Bengal parliamentary affairs minister Shovandeb Chattopadhyay fails to remember the last time his salary as a member of the state Legislative Assembly was hiked. As a minister-in-charge of two departments – agriculture and parliamentary affairs – Chattopadhyay, an MLA for 32 years, draws a monthly pay of Rs 22,000 besides perks, half of which (Rs 11,000) is taxable. Ironically, Chattopadhyay finds himself among the highest pay brackets of the House with only chief minister Mamata Banerjee drawing a consolidated higher pay of Rs 27,001 per month, only Rs 5000 more than the senior-most minister in her cabinet.
For ordinary MLAs, not holding offices, the taxable pay is currently fixed at Rs 10,000 a month and another Rs 12,000 under various non taxable allowance heads, according to the state Assembly’s compendium of member facilities last amended in September 2019. While ministers receive an additional Daily/Sitting Allowance of Rs 3000 for the average 45 days the Assembly remains in session each year and for attending standing committee meetings, the corresponding figure for ordinary legislators is Rs 2000.
Chattopadhyay says it's high time that Bengal legislators did something to erase the dubious distinction of remaining among the three lowest salary-getting states of the country, the other two being Kerala and Tripura. Compare Bengal’s figures to the emolument fixed for MLAs in neighbouring Jharkhand, a state which tops the list of highest salary getting MLAs in India, at Rs 2.9 lakhs per month and it seems Chattopadhyay has a point.
While most states in India have restricted the taxable component in MLA pay packets to Rs 55,000 or less in accordance with the respective local laws, almost all of them have provisions for additional allowance benefits under multiple heads like constituency allowance, secretarial allowance, medical allowance and so on taking the consolidated pay packet for legislators to sometimes as high as five times the basic figure. While eight states in India offer salaries upwards of Rs 2 lakh a month, five states in the country have monthly salaries lower than Rs 1 lakh. Delhi, which hiked MLA salaries by 67 percent last year, continues to remain in the latter bracket.
It’s under considerations like these that the Bengal parliamentary affairs minister introduced The Bengal Legislative Assembly (Members’ Emoluments) Amendment Bill, 2023 in the House which proposes an across-the-board hike in monthly pay by Rs 40,000 which would purportedly elevate the lawmakers’ salaries to the ‘more respectable’ position of 12th lowest in the country from the current third lowest. The Bill, which is being fiercely opposed by the opposition BJP, was supposed to be tabled for discussion in a special one-day session of the Assembly on October 16 but had to be put off for want of Governor CV Ananda Bose’s mandatory consent. With Bose now having released the Bill, it is now likely to be tabled on or after December 4 when the House assembles next for the winter session.
It’s worth reiterating that this is the first time that Mamata Banerjee has proposed a hike in salaries of her colleagues in Assembly and cabinet ever since her ascent to power in the state 12 years ago.
It’s also pertinent to mention on the other hand that additional perks of Bengal ministers include a government vehicle with a driver and fuel capped at 15 litres a day. While ordinary MLAs have no entitlement to government cars, they share with ministers travel allowances by road (Rs 5 per kilometer for the first 100 kilometers daily and Rs 3 per kilometer thereafter), rail (half of AC 2 tier fare) and air (full reimbursement of fare for self and one-fourth for attendant).
Former MLAs in Bengal are currently entitled to pensions of Rs 8,000 per month for a single term or a part thereof in the Assembly with an additional monthly Rs 500 for every additional year of membership, capped at Rs 12,000 a month. Spouses of deceased pensioners are entitled to 50 percent of last drawn pension or Rs 3,000 per month, whichever is higher. The sum, Assembly sources claimed, was also among the lowest in the country.
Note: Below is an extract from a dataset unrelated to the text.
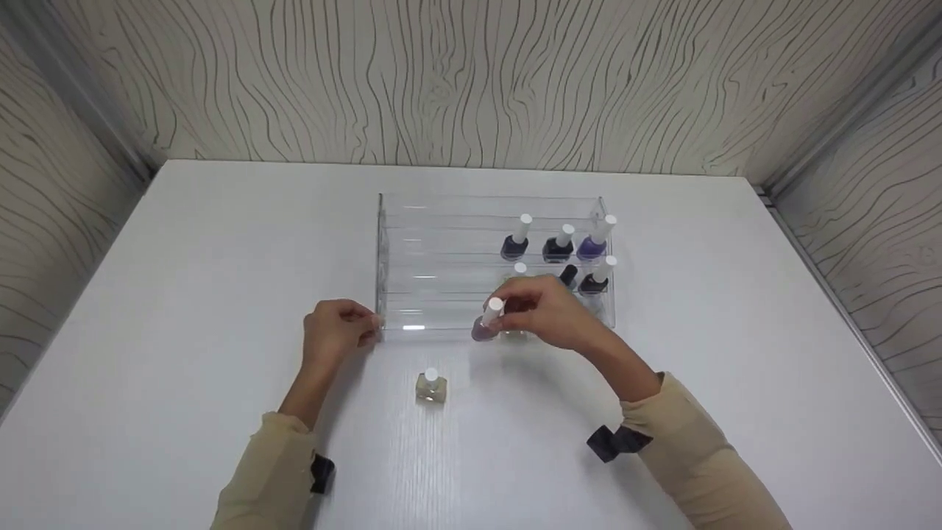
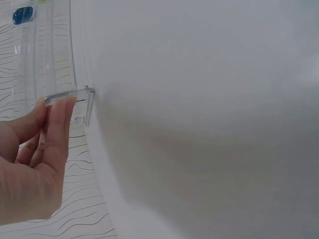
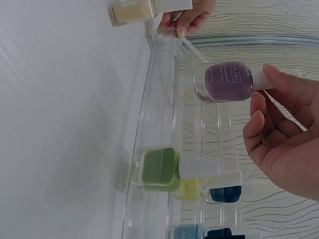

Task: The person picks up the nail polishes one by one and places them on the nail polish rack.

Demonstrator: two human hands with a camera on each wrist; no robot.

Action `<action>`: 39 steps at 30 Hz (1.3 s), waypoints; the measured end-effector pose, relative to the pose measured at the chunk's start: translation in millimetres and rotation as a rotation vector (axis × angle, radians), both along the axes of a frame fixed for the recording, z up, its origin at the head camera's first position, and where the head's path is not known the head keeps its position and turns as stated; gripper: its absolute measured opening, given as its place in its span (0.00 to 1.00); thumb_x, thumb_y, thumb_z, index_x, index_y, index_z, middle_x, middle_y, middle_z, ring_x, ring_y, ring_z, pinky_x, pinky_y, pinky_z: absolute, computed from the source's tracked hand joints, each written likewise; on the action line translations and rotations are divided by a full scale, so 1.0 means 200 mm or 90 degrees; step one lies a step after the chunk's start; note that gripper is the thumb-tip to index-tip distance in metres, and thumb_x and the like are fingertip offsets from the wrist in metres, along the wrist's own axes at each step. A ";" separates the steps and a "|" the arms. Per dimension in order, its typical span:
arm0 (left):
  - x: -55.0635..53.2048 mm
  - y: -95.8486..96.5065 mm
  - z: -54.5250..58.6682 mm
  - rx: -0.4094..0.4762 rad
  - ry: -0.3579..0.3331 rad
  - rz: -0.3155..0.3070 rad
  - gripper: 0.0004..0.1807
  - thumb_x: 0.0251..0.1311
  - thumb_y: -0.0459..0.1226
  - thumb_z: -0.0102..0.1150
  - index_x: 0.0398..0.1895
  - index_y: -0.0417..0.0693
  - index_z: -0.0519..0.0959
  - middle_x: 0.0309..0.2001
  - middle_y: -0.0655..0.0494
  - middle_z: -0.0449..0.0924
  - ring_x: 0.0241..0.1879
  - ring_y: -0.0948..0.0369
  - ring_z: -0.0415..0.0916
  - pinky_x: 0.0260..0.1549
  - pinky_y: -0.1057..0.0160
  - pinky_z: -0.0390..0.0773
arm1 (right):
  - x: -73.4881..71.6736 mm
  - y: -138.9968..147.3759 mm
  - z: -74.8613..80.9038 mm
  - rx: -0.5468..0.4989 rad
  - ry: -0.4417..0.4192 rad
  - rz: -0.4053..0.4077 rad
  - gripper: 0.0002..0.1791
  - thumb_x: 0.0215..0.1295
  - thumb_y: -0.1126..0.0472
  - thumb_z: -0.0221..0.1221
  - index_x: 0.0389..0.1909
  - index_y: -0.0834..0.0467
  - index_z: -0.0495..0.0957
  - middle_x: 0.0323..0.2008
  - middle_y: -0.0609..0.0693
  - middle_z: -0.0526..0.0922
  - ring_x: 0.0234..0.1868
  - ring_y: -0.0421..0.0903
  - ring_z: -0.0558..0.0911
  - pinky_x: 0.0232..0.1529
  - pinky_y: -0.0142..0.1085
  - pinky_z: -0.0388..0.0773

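Observation:
A bottle of purple nail polish [image 3: 227, 82] hangs by its white cap from the thumb and fingers of my right hand [image 1: 556, 313]. It is above the front tier of a clear stepped rack [image 1: 441, 302]. My left hand [image 1: 335, 331] pinches the rack's front left corner, seen close up in the left wrist view. A green nail polish [image 3: 159, 167] stands in the front tier, mostly hidden by my right hand in the head view. On the table before the rack stands a pale cream nail polish [image 1: 431, 388] with a white cap.
Several dark bottles and a violet nail polish [image 1: 591, 248] stand in the rack's right half, on the upper tiers. The white table [image 1: 257, 243] reaches back to a wood-grain patterned wall [image 1: 441, 81]. Patterned panels also flank both sides.

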State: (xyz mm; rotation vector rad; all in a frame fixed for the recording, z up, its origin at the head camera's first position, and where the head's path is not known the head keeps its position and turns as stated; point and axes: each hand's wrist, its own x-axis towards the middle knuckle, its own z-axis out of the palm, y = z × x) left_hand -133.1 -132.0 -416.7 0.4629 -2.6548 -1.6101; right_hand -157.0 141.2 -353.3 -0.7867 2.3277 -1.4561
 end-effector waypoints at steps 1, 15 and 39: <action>0.00 0.00 0.00 0.003 -0.002 0.001 0.03 0.50 0.28 0.62 0.27 0.33 0.81 0.23 0.48 0.80 0.21 0.61 0.78 0.21 0.69 0.77 | 0.00 0.01 0.01 0.001 -0.001 -0.004 0.10 0.49 0.72 0.63 0.36 0.65 0.81 0.31 0.51 0.80 0.30 0.44 0.75 0.30 0.29 0.73; 0.01 0.00 0.00 0.009 0.018 -0.008 0.02 0.50 0.27 0.62 0.26 0.33 0.80 0.22 0.48 0.80 0.22 0.58 0.80 0.21 0.69 0.78 | -0.05 0.22 0.14 0.061 -0.001 -0.062 0.14 0.50 0.69 0.65 0.40 0.67 0.80 0.33 0.54 0.80 0.35 0.45 0.78 0.36 0.30 0.77; 0.00 0.00 0.00 0.012 0.013 -0.004 0.02 0.51 0.26 0.62 0.26 0.33 0.80 0.24 0.47 0.81 0.23 0.57 0.80 0.22 0.69 0.79 | -0.11 0.45 0.02 0.075 -0.030 -0.148 0.15 0.51 0.69 0.65 0.41 0.69 0.79 0.35 0.56 0.81 0.34 0.43 0.78 0.36 0.29 0.78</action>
“BJP MLAs are not interested in salary hikes,” said Suvendu Adhikari, Leader of Opposition, earlier this week when he grudgingly landed up at the Assembly at the government’s call for a one-day special session in the midst of Puja festivities but all geared up to oppose the Bill for the eventuality of it getting tabled. “The government should instead concentrate on clearing pending DA of state government employees. The focus should be on filling up vacant positions in various state departments. The government allocates an annual Rs 60 lakhs for MLA Local Area Development fund which is a pittance given the spread of constituencies and population each MLA has to cater to. The MLA LAD figure for the Jharkhand government is Rs 8-9 crores a year. The state must first think of enhancing the LAD corpus before thinking of hiking our pay,” Adhikari lashed out.
“Why is Adhikari silent about the pay packets of MLAs in the BJP-ruled states of this country which are considerably higher?” Chattopadhyay asked in response. “The BJP advocates one-nation-one-policy for every political issue they raise. Why doesn’t the Centre consider implementation of a uniform pay structure for MLAs across the country?” the veteran leader emphasized.